TASK DETAILS: A verbatim reproduction of all the entries is needed.

LISTED ENTRIES:
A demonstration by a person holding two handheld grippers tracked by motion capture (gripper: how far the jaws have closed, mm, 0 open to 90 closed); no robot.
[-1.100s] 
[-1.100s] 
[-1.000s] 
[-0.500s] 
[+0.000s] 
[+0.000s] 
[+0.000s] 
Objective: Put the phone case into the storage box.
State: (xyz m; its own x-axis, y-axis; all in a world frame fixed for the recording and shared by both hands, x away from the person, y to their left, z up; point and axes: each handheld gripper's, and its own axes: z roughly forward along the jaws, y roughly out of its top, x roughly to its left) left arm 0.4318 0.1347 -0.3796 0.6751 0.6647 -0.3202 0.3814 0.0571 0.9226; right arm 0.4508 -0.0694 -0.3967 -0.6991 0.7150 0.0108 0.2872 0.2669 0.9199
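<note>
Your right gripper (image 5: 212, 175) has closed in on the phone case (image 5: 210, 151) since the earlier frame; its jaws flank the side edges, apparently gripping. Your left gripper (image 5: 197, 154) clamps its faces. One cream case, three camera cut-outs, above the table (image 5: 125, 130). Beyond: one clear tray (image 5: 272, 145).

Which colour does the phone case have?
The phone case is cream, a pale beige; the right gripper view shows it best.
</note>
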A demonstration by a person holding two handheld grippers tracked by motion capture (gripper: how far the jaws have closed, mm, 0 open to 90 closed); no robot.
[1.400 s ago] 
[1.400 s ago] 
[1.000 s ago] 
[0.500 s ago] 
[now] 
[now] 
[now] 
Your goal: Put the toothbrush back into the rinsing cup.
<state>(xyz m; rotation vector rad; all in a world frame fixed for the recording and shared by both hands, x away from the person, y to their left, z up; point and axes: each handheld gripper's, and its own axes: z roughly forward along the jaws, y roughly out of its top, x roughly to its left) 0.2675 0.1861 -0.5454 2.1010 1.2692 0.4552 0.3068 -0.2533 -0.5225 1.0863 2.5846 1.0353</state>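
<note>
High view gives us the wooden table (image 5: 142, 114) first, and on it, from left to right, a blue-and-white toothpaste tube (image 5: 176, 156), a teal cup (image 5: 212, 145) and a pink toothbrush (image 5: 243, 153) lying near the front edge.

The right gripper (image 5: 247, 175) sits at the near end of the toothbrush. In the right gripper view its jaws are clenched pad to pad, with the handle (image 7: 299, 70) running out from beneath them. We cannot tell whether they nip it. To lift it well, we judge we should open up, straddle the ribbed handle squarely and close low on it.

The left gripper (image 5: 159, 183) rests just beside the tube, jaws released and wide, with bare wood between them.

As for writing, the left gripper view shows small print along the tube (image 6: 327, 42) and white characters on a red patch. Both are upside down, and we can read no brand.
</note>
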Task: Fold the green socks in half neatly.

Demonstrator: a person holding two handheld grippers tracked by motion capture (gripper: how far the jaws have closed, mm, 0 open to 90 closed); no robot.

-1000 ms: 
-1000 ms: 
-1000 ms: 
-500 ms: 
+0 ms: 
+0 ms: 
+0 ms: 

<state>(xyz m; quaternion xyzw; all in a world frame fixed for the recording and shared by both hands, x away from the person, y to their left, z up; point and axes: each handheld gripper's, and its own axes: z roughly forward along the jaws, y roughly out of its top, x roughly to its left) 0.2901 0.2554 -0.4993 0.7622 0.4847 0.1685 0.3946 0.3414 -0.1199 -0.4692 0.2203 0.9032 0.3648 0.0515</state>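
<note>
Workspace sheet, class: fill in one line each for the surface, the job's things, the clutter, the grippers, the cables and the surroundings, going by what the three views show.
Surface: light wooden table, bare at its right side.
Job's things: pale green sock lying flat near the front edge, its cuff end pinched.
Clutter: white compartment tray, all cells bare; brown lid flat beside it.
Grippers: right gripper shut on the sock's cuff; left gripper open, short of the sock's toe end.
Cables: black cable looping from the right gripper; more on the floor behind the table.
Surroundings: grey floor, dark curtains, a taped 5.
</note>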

COMPLETED EXERCISE:
A demonstration by a person holding two handheld grippers tracked by motion capture (gripper: how far the jaws have closed, mm, 0 open to 90 closed); no robot.
[-1.100s] 
[-1.100s] 
[-1.000s] 
[-0.500s] 
[+0.000s] 
[+0.000s] 
[+0.000s] 
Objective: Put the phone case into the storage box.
State: (xyz m; its own x-axis, y-axis; all in a world frame fixed for the recording and shared by both hands, x away from the person, y to their left, z up; point and axes: each handheld gripper's, and its own axes: z roughly forward along the jaws, y roughly out of its top, x roughly to its left) left arm 0.4318 0.1347 -0.3796 0.6751 0.6647 -0.3202 0.3814 0.0571 0.9226; right arm 0.4508 -0.0694 -0.3967 -0.6991 0.7150 0.0108 0.2872 0.2669 0.9199
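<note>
Your right gripper (image 5: 212, 175) has closed in on the phone case (image 5: 210, 151) since the earlier frame; its jaws flank the side edges, apparently gripping. Your left gripper (image 5: 197, 154) clamps its faces. One cream case, three camera cut-outs, above the table (image 5: 125, 130). Beyond: one clear tray (image 5: 272, 145).

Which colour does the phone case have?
The phone case is cream, a pale beige; the right gripper view shows it best.
</note>
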A demonstration by a person holding two handheld grippers tracked by motion capture (gripper: how far the jaws have closed, mm, 0 open to 90 closed); no robot.
[1.400 s ago] 
[1.400 s ago] 
[1.000 s ago] 
[0.500 s ago] 
[now] 
[now] 
[now] 
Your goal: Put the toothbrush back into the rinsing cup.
<state>(xyz m; rotation vector rad; all in a world frame fixed for the recording and shared by both hands, x away from the person, y to their left, z up; point and axes: each handheld gripper's, and its own axes: z roughly forward along the jaws, y roughly out of its top, x roughly to its left) 0.2675 0.1861 -0.5454 2.1010 1.2692 0.4552 0.3068 -0.2533 -0.5225 1.0863 2.5846 1.0353</state>
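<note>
High view gives us the wooden table (image 5: 142, 114) first, and on it, from left to right, a blue-and-white toothpaste tube (image 5: 176, 156), a teal cup (image 5: 212, 145) and a pink toothbrush (image 5: 243, 153) lying near the front edge.

The right gripper (image 5: 247, 175) sits at the near end of the toothbrush. In the right gripper view its jaws are clenched pad to pad, with the handle (image 7: 299, 70) running out from beneath them. We cannot tell whether they nip it. To lift it well, we judge we should open up, straddle the ribbed handle squarely and close low on it.

The left gripper (image 5: 159, 183) rests just beside the tube, jaws released and wide, with bare wood between them.

As for writing, the left gripper view shows small print along the tube (image 6: 327, 42) and white characters on a red patch. Both are upside down, and we can read no brand.
</note>
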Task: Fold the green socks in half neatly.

Demonstrator: a person holding two handheld grippers tracked by motion capture (gripper: how far the jaws have closed, mm, 0 open to 90 closed); no robot.

-1000 ms: 
-1000 ms: 
-1000 ms: 
-500 ms: 
+0 ms: 
+0 ms: 
+0 ms: 

<state>(xyz m; quaternion xyzw; all in a world frame fixed for the recording and shared by both hands, x away from the person, y to their left, z up; point and axes: each handheld gripper's, and its own axes: z roughly forward along the jaws, y roughly out of its top, x roughly to its left) 0.2901 0.2554 -0.4993 0.7622 0.4847 0.1685 0.3946 0.3414 -0.1199 -0.4692 0.2203 0.9032 0.3648 0.0515</state>
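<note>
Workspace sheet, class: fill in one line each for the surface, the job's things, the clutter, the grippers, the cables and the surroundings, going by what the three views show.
Surface: light wooden table, bare at its right side.
Job's things: pale green sock lying flat near the front edge, its cuff end pinched.
Clutter: white compartment tray, all cells bare; brown lid flat beside it.
Grippers: right gripper shut on the sock's cuff; left gripper open, short of the sock's toe end.
Cables: black cable looping from the right gripper; more on the floor behind the table.
Surroundings: grey floor, dark curtains, a taped 5.
</note>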

No additional response is needed to complete this exercise.